Please try to use err
for all error exits.
The main cbmk
script has its own exit function, for handling zero or non-zero
exits. Zero means success, and non-zero means error.
A script should either return zero status, or call err()
.
An individual function may, in some cases, return 1 or 0 itself, which would then be handled accordingly by the calling function.
There are some instances where errors should be ignored, in which case you might do:
command || :
The ||
means: if command
exits with non-zero (error) status, do this, and
then after the ||
is what to do: similarly, &&
instead would mean: if the
command succeeded, then do this.
Never mix &&
and ||
Keep these simple, and where possible, maybe don't use them at all! For example:
if [ "${var}" = "foo" ]; then
do_something
fi
You might instead do:
[ "${var}" != "foo" ] || \
do_something
or
[ "${var}" = "foo" ] && \
do something
In C, the stderr
file is 2 as represented by int fd
style. In shell scripts,
it's the same: 1 for standard output, 2 for errors/warnings. The err
function
in cbmk writes to 2 (stderr).
If you want to output something that is a warning, or otherwise an error that should not yield an exit, you should do something like this:
printf "function_name: this is dodgy stuff. fix it maybe?\n" 1>&2
In functions, use of arguments passed to them can be useful, but in general, they should be avoided; use global variables when feasible.
See: RFC 3676
Excessively long code lines are really annoying to read.

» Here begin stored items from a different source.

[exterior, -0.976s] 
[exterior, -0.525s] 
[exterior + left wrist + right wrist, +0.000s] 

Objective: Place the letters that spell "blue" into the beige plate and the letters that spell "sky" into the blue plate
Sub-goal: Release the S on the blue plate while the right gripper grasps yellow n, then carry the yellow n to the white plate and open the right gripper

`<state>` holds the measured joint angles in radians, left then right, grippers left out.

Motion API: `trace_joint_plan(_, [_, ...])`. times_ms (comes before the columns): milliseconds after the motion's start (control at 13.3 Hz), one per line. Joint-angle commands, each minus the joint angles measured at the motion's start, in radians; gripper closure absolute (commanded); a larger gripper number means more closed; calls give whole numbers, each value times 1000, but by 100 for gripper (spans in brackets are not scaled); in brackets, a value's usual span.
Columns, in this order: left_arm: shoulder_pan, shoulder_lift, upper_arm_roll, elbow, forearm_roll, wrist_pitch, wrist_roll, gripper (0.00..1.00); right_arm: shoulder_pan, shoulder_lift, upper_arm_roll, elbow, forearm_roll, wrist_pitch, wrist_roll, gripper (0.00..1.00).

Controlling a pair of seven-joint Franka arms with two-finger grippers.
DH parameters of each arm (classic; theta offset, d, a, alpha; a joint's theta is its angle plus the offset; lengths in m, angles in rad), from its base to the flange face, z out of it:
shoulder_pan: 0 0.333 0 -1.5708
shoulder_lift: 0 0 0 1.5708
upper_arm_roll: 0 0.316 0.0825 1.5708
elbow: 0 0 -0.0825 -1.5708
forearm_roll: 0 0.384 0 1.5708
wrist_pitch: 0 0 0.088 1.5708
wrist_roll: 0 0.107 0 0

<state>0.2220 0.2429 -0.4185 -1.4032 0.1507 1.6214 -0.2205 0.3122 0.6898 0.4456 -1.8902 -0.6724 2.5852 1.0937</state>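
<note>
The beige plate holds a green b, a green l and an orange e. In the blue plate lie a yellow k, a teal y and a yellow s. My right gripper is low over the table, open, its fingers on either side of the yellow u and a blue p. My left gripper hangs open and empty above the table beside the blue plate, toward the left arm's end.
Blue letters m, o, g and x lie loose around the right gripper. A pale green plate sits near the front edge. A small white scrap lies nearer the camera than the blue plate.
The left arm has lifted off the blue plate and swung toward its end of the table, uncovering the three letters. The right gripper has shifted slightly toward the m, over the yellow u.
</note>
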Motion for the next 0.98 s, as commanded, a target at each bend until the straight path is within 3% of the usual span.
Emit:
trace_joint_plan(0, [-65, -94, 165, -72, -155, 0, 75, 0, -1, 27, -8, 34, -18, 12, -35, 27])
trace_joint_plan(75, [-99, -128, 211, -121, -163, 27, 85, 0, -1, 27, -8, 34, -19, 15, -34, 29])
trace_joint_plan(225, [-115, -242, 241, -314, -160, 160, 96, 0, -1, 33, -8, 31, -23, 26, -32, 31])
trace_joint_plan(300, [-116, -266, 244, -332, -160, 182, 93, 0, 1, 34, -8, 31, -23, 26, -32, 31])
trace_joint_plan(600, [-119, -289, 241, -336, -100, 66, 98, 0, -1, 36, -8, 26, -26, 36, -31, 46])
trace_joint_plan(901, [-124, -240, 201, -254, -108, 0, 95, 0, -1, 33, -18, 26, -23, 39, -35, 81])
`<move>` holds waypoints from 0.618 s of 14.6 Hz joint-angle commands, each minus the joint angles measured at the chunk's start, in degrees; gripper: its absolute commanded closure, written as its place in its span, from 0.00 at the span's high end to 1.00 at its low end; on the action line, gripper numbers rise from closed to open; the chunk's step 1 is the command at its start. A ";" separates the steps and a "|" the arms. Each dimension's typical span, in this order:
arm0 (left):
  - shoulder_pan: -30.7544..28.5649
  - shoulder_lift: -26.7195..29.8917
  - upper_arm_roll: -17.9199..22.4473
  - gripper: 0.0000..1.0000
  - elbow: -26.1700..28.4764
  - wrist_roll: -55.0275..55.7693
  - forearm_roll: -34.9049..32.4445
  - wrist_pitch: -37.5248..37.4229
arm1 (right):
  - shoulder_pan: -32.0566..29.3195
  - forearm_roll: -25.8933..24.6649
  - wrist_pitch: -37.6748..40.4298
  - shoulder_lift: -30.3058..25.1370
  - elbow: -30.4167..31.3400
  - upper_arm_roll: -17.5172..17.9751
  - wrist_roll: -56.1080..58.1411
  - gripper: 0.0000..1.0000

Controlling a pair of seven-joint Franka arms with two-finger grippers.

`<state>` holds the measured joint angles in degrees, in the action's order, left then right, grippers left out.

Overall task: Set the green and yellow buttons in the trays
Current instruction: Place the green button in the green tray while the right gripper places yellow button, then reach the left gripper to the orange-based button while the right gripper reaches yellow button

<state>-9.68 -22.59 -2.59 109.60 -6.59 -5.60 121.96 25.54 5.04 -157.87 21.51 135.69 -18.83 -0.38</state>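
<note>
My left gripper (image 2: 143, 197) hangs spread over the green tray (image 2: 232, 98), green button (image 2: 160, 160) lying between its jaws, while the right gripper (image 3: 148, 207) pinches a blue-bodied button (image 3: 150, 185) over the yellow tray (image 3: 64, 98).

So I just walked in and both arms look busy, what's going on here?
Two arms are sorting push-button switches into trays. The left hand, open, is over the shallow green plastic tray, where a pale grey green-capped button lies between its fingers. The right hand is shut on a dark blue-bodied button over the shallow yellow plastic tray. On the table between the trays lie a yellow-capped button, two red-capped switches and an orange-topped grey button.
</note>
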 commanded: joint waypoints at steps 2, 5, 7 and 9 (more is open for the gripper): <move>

A new line should begin with tab indentation, in a function.
Use \ at the end, as you would, but use four spaces to indent on the follow-up line. For example:
function_name()
{
really stupidly long command that may also return error state || \
$err "function_name: you fucked up. try again."
}
Don't use echo
unless there's some compelling reason to do so.
The printf
functionality is more standard, across various sh implementations.
Don't do:
#!/bin/sh
Do:
#!/usr/bin/env sh
This is more portable, between various Unix systems.
In addition to not using bashisms, commands that cbmk uses must also be portable; where possible, third party projects should be tweaked.
This is actually something that is currently lacking or otherwise untested in Canoeboot; it's currently assumed that only Linux (specifically GNU+Linux) will work, because many of the projects that Canoeboot makes use of will use bashisms, or other GNUisms (e.g. GNU-specific C extensions or GNU Make specific behaviour in Makefiles).
Work+testing is sorely needed, in this area. It would be nice if Canoeboot could be built on BSD systems, for example.
Don't over-engineer anything. Write as simply as you can, to perform a single task. This is basically the same as what has been written elsewhere, but it's re-stated this way to illustrate a point:
Canoeboot's build system is designed to be as efficient as possible. It intentionally avoids implementing many things that are unnecessary for the user. The purpose of Canoeboot is to provide coreboot ROM images as efficiently as possible, with desirable configurations that users want. Do that in as few steps as possible, in the most streamlined way possible, while still providing a degree of configurability - this is the mentality behind cbmk design.